――朝の食卓。

レイ「……ごほごほ(棒読み」
有希「……」
ルリ「……」
レイ、ちらりと二人を見る。

レイ「……ごほごほ(棒読み」
有希「……」
ルリ「……」
有希、ルリ、お互いを見てアイコンタクト。

レイ「……ごh(ry」
ルリ「……どうしたんですか、レイ姉?」
酷く気だるそうにルリが訊ねる。

レイ「……風邪を引いたみたいなの」
ルリ「……そうですか」
有希、ルリ、食事を再開。

レイ「……ねえ、心配してくれないの?」
ルリ「いや、だって……」
有希「……」
レイ「酷いわ……」
レイ、どこからか体温計を取り出し二人に示す。

レイ「ほら、こんなに熱がある」
有希「……表示は摂氏62度、ありえない」
ルリ「お味噌汁のお椀が見当たりませんが」
レイ、背後に隠しておいた椀を卓の上に戻す。

レイ「……ごほごほ(棒ry」
ルリ「もう……それじゃあ学校はお休みしますか?」
レイ「ええ、そうするわ……」

そう言い、レイは立ち上がると寝室へと向かう。

ルリ「では学校には連絡しておきますね」
レイ「お願い……」


レイは寝室に戻ると布団に横たわり眠くは無い目を閉じる。
そして控えめに、しかし妹達には確実に聞こえる音量でうなされるように言う。

レイ「……碇君……碇君……」

そこへ三女が部屋に入ってくる。
ルリ「学校に電話しておきました、お大事に、とのことです」
レイ「……碇君……」
ルリ「……」
レイ「…………碇君……碇君」
ルリ「……」

ルリは何を思ったか、立ち上がると再び電話の前へ行くと何処かと通話している。
そしてまた寝室へと戻り、レイの傍らに座る。

レイ「碇君……」
ルリ「シンジさんのところにも一応連絡しておきました。
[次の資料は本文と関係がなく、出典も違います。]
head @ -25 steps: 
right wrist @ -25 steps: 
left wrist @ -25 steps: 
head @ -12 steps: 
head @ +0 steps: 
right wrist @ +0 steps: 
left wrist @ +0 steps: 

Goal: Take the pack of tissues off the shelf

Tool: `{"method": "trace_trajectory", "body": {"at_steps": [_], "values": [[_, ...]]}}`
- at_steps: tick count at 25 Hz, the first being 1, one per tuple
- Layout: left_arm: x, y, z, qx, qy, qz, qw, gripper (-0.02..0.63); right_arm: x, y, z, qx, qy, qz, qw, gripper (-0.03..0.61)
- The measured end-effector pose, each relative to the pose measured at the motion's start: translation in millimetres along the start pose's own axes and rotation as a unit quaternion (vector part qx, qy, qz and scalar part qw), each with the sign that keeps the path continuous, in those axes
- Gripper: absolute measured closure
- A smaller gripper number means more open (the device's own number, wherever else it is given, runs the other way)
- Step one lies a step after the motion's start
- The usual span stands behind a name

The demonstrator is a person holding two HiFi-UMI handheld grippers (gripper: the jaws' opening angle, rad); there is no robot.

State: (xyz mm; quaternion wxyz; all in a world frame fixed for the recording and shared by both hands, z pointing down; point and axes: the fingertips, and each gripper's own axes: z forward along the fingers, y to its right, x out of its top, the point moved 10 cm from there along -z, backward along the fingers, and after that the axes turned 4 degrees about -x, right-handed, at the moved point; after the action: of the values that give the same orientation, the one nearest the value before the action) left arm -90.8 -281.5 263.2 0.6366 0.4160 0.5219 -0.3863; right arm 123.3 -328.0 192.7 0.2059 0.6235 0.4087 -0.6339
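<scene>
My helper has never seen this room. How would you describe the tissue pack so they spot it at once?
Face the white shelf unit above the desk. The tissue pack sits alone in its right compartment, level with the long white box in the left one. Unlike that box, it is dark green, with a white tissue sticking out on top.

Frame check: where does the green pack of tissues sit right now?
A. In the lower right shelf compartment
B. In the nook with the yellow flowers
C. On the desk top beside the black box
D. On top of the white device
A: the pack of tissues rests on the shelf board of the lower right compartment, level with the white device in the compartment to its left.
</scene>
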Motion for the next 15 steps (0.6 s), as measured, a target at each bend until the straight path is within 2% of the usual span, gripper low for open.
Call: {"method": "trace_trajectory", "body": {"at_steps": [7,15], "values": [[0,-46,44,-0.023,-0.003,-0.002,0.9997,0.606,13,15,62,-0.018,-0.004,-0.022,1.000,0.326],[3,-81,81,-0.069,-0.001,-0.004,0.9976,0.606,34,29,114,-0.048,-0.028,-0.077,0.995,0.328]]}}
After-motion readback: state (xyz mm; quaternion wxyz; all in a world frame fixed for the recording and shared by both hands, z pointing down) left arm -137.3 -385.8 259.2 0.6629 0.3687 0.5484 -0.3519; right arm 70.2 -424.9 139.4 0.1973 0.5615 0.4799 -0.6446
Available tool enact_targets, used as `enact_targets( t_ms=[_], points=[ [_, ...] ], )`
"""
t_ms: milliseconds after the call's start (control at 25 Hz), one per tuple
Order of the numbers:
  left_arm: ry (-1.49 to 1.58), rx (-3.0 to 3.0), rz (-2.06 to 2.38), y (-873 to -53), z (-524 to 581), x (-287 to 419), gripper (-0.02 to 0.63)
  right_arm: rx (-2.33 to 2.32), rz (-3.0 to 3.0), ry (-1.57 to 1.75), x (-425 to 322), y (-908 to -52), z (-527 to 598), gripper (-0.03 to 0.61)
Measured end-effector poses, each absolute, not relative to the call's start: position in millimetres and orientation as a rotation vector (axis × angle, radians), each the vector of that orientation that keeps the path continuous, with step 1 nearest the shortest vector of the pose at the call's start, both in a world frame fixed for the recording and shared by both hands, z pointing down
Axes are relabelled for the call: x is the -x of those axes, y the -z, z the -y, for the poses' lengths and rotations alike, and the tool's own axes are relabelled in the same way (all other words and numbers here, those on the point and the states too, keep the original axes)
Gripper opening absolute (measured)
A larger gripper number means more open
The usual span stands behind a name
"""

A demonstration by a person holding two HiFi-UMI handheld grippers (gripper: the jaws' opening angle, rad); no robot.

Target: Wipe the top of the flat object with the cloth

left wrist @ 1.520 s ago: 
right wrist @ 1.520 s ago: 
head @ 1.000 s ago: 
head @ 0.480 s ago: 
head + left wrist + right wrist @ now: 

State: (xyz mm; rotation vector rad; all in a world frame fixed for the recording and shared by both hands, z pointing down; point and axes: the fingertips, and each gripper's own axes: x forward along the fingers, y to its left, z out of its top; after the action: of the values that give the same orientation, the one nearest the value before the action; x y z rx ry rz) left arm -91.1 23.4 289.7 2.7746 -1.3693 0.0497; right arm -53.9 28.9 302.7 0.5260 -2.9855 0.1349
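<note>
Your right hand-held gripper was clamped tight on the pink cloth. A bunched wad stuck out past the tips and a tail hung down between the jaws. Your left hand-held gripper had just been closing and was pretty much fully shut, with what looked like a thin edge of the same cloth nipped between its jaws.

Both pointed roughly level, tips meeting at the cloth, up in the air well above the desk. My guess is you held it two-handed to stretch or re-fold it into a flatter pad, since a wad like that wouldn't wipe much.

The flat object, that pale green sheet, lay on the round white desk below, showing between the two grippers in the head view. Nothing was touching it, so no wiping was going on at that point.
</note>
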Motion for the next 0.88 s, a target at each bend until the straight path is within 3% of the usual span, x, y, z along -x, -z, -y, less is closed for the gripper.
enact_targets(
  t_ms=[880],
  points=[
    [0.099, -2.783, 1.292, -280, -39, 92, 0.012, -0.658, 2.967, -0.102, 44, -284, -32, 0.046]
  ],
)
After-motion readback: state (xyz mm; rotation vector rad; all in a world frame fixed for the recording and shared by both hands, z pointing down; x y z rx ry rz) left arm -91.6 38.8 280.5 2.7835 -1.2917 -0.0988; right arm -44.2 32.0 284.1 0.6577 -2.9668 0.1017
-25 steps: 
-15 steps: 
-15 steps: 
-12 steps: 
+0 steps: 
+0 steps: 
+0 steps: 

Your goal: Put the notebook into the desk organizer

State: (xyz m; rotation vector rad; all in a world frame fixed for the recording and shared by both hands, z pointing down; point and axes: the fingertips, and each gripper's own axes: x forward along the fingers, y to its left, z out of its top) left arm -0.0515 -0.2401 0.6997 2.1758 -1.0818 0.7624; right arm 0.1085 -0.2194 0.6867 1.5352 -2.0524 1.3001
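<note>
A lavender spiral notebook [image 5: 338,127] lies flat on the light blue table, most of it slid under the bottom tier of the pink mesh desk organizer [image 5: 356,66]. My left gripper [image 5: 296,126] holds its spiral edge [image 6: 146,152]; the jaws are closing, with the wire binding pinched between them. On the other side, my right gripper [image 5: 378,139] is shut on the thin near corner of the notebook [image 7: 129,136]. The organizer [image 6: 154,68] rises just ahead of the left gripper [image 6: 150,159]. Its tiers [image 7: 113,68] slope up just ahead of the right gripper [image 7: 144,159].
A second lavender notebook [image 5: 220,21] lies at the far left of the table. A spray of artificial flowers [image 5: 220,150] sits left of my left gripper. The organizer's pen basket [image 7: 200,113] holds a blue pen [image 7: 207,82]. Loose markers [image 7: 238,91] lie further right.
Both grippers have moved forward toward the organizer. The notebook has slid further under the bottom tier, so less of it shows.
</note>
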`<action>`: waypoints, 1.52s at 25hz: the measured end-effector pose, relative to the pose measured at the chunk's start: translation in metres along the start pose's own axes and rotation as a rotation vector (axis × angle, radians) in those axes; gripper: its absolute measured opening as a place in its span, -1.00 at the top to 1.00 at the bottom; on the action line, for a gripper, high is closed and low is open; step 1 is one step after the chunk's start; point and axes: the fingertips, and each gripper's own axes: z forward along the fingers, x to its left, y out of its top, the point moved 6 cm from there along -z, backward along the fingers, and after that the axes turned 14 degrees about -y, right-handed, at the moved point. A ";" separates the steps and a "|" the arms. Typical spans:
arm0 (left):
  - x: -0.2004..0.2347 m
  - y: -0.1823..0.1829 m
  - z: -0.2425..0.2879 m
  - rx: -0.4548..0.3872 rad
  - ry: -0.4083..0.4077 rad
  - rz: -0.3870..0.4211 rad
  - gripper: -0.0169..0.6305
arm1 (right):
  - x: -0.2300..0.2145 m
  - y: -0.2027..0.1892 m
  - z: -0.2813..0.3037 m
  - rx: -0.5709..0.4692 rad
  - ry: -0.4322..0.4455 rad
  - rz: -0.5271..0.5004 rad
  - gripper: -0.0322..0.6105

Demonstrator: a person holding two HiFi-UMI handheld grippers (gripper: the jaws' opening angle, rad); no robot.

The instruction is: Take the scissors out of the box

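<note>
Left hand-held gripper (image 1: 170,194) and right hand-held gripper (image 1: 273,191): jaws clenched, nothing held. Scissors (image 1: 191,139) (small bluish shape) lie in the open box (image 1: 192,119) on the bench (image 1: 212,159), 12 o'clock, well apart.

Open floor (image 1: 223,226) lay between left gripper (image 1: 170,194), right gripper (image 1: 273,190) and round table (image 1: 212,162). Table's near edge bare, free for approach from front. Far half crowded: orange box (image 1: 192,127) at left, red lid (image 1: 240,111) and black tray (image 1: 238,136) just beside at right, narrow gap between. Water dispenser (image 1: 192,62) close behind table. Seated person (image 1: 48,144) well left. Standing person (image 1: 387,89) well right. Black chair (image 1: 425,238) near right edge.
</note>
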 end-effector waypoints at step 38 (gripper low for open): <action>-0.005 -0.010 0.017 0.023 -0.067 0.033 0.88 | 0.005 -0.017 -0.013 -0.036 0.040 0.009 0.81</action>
お大事に、だそうです」
レイ「いか…………」
ルリ「では、そろそろ出ないと遅刻するので私たちは行きますね。鍵は開けておきます」
そう言うと、三女は次女と連れ立って部屋から出ていった。

レイ「…………」
一人で天井を眺める、自分しかいない殺風景な部屋。
とても静かで、昔の自分に戻ったようだった。
そして長女はひたすらに考えていた、どこで手順を間違えたのだろうと。